Women who answered these ads for western husbands often did so because they couldn’t find suitable men at home or had pressing reasons to leave. Some faced strict parental control, others suffered from damaged reputations due to scandal, and some simply sought adventure and a fresh start after hardship at home. These women sought husbands in far-flung places, away from their familiar surroundings, and surprisingly, there was no shortage of women willing to respond to these mail-order bride ads. Many marriages in the Old West were forged through this unconventional method.

Others embarked on pen-pal correspondences with bachelors purely for the thrill of it. Not all anticipated the letters leading to marriage, and some were taken aback when their pen pals proposed matrimony. In a twist of fate, some began the exchange casually and found themselves committed to marriage.

Lastly, some women sought husbands via letters out of sheer loneliness, their local communities lacking suitable candidates for marriage. This was the case for Ethel Moore, a 22-year-old resident of Southport, Maine.

In most instances, these marriages proceeded smoothly, as both parties represented themselves honestly. No one wished to undertake a thousand-mile journey only to discover deceit that would make the marriage untenable. However, there were occasional tales of mail-order bride endeavors gone awry.

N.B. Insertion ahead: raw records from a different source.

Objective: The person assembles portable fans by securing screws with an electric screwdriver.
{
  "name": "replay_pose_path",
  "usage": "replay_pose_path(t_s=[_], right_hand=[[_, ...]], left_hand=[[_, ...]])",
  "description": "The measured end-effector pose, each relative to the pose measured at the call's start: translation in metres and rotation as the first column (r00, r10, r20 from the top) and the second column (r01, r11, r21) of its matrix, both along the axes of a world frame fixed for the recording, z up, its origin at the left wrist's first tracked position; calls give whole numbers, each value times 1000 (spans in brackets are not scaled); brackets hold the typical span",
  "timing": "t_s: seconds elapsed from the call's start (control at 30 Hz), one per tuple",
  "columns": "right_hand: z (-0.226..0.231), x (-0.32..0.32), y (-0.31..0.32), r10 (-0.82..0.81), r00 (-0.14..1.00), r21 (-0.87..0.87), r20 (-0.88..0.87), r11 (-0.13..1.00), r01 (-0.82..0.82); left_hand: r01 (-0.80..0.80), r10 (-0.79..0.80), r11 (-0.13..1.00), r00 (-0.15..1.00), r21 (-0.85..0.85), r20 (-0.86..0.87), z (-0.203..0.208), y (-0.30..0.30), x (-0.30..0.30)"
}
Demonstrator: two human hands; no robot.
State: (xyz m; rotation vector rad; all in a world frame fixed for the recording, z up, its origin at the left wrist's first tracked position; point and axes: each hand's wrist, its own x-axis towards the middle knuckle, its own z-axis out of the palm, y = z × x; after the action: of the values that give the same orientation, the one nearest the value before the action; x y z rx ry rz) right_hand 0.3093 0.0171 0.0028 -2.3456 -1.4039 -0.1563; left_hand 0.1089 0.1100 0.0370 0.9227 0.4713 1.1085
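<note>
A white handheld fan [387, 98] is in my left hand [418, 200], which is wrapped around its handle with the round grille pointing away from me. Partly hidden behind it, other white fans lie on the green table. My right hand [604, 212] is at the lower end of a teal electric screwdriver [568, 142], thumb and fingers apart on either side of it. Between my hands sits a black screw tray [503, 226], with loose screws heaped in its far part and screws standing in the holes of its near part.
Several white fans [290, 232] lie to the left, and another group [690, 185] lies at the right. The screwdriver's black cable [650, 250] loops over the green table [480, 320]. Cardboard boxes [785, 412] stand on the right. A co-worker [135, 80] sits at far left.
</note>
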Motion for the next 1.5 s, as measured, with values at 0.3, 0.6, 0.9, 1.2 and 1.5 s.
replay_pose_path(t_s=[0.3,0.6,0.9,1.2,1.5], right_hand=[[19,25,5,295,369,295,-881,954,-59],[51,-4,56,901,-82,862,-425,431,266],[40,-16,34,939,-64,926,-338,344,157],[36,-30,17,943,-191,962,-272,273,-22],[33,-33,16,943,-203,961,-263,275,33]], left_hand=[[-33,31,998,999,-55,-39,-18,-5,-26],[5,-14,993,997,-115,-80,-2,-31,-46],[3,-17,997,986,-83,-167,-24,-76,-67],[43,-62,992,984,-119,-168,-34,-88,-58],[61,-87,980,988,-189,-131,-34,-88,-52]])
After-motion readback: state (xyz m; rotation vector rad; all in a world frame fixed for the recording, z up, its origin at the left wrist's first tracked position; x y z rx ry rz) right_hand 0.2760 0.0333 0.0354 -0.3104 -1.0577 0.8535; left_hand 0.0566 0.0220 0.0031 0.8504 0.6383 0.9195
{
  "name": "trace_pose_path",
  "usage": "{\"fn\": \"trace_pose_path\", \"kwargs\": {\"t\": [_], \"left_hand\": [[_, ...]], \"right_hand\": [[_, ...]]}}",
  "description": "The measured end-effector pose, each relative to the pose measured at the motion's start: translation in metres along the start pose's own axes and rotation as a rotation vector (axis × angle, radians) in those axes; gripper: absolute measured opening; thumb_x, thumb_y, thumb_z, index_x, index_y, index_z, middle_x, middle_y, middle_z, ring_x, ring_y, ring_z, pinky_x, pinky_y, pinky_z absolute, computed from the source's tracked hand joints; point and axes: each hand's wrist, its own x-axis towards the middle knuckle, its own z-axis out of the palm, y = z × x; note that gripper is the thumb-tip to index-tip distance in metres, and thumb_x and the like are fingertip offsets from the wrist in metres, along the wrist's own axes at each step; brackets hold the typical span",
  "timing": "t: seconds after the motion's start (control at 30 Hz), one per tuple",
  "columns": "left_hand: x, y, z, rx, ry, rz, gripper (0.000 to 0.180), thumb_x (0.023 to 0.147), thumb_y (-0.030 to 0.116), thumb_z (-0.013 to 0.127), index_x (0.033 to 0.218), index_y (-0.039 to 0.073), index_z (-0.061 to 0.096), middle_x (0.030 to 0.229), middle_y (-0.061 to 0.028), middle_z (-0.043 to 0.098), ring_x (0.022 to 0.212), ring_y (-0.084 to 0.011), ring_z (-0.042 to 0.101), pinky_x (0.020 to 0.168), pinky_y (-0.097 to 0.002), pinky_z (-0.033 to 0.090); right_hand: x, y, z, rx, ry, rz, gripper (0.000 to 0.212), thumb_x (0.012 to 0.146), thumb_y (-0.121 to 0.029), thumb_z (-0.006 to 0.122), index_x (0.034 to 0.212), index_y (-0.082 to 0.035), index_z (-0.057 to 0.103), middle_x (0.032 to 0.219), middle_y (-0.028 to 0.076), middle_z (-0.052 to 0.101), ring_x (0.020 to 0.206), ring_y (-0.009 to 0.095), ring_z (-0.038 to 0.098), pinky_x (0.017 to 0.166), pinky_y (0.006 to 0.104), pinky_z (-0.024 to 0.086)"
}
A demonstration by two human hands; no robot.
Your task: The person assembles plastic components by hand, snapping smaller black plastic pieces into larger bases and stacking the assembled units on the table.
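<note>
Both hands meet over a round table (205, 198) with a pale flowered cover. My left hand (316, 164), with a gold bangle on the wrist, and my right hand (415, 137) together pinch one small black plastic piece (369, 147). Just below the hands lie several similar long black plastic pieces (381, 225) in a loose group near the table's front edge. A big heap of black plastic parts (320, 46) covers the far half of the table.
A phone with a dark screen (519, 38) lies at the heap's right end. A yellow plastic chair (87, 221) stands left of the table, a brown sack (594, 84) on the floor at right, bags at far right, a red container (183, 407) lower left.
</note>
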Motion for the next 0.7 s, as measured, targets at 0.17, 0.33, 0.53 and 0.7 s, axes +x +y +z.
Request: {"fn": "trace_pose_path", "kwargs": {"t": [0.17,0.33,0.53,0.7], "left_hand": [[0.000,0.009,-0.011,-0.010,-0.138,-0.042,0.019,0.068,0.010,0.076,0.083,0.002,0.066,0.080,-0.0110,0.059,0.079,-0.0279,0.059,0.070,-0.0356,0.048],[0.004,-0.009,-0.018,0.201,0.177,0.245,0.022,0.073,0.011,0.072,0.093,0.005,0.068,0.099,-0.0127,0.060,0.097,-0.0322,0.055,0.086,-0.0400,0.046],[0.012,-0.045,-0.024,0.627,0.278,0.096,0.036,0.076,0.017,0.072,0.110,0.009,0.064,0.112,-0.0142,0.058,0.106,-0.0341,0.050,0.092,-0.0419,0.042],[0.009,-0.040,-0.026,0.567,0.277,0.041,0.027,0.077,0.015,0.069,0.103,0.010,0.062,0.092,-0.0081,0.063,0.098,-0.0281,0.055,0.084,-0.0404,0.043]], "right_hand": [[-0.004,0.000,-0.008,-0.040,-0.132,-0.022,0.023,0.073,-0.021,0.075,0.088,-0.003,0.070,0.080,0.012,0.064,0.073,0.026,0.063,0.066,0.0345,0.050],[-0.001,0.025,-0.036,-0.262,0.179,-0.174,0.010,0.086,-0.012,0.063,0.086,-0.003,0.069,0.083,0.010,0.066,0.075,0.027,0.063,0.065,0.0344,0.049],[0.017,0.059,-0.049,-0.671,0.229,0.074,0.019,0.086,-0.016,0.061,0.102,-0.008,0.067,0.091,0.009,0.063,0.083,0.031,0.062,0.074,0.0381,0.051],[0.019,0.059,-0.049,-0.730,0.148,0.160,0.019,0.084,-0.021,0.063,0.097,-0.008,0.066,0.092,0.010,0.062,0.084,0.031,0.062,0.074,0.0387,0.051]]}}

Two gold miners with pack burro, c.1898.

One notable example, though not the sole instance, involved 22-year-old schoolteacher Elizabeth Berry and bachelor miner Louis Dreibelbis. Louis, in his ad, portrayed himself as a lonely miner, while Elizabeth, nearing what was considered old age in the Old West’s marriage market, was concerned about remaining unmarried at 22. After a brief correspondence, Elizabeth packed her belongings and traveled to California to marry Louis. Along the way, her stagecoach was robbed, but one of the robbers allowed her to keep her luggage, including her wedding dress and other essentials. She noticed the same ragged scar on his hand as one of the robbers who signed her marriage license earlier that day.

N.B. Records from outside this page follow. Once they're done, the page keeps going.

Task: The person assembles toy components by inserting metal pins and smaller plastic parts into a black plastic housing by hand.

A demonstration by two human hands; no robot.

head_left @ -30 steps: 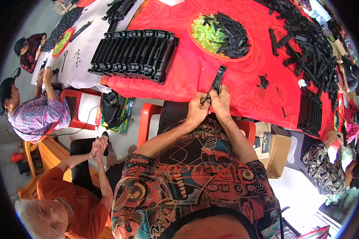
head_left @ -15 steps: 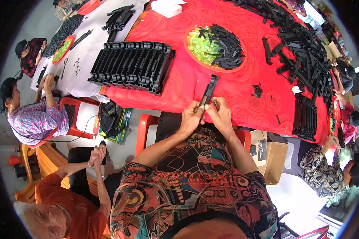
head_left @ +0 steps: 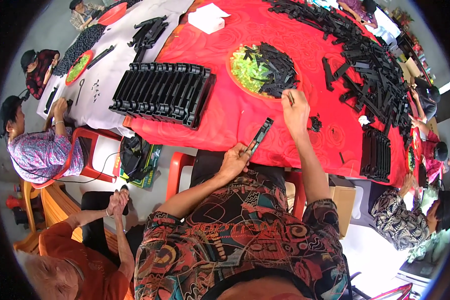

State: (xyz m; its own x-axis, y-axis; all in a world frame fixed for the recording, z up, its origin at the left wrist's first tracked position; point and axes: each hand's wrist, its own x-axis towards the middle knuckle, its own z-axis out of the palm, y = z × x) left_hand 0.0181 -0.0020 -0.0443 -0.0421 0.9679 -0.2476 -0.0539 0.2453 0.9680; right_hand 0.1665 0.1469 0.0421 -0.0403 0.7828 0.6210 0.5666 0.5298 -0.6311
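Observation:
My left hand [head_left: 235,162] is closed round the lower end of a long, narrow black plastic part [head_left: 260,134], which tilts up and away over the table's near edge. Its top face has a recess along it. My right hand [head_left: 296,111] is at the near right rim of a round orange tray [head_left: 229,71], fingers pinched round a small, thin dark piece [head_left: 291,97] whose kind I cannot make out. In the tray, yellow-green translucent pieces [head_left: 248,70] lie on the left and small black strips [head_left: 279,67] on the right.
A row of black slotted parts [head_left: 160,94] stands left on the red-clothed table [head_left: 225,135]; a shorter row [head_left: 375,154] stands right. Loose black parts [head_left: 372,70] are heaped at far right. A white tissue box [head_left: 207,20] sits at the back. People sit on both sides.
My right hand has left the black part and moved forward and right to the tray's rim. My left hand keeps the part, now slightly lower and tilted more to the right.

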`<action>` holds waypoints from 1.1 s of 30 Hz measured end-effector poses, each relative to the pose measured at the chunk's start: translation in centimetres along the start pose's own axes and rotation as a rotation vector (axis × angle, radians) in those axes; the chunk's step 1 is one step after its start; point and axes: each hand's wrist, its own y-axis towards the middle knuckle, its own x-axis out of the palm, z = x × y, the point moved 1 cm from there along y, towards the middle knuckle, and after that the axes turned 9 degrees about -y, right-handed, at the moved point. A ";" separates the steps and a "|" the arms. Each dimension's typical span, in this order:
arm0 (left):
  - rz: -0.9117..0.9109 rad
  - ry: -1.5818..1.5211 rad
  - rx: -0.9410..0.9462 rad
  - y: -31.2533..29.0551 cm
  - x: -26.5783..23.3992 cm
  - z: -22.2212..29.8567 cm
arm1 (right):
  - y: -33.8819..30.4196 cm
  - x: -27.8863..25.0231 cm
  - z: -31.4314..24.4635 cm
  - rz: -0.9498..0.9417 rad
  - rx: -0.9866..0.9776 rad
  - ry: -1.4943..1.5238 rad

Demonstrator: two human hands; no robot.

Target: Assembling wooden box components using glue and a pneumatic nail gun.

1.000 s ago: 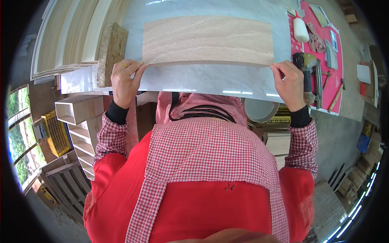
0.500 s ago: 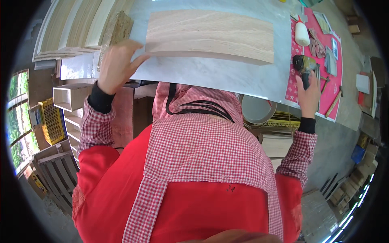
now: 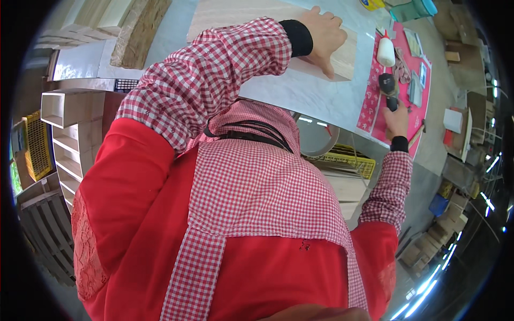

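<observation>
A long pale wooden piece (image 3: 235, 15) lies on the grey marbled tabletop, partly hidden by my left sleeve. Over its right end rests my left hand (image 3: 324, 40), fingers spread on the wood and thumb at the near edge. My right hand (image 3: 396, 119) is closed round the black handle of a power tool (image 3: 387, 84). The tool has a dark rounded head and lies over a pink patterned sheet (image 3: 369, 109); its exact kind is not clear.
Beyond the tool are a white glue bottle (image 3: 385, 52) with a red tip and a crumpled glove (image 3: 400, 69). Stacked boards (image 3: 96, 16) stand at the far left. Pale wooden shelving (image 3: 72, 125) is below left, and a round bucket (image 3: 316, 138) sits under the table edge.
My left hand has swept right across the wooden piece, from its left end to its right end. My right hand has closed round the tool's handle, and the tool has turned more upright.
</observation>
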 end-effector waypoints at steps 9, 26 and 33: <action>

Upon reaching Louis’s home, they proceeded to marry before a justice of the peace. However, as she exchanged vows and became man and wife, Elizabeth recognized Louis’s voice and the telltale scar on his hand. Realizing he was one of the robbers, she fled, and history remains silent on her fate. It turned out that Louis was indeed a miner, but he conveniently omitted his moonlighting activities—robbing stagecoaches with a couple of friends—in his advertisement.

If you have a mail-order bride ancestor in your lineage, delving into her history may unveil a captivating narrative explaining her decision to become one. Exploring her life after the marriage, as she ventured to build a new life with her husband, will offer a unique family story from the fascinating world of the Old West.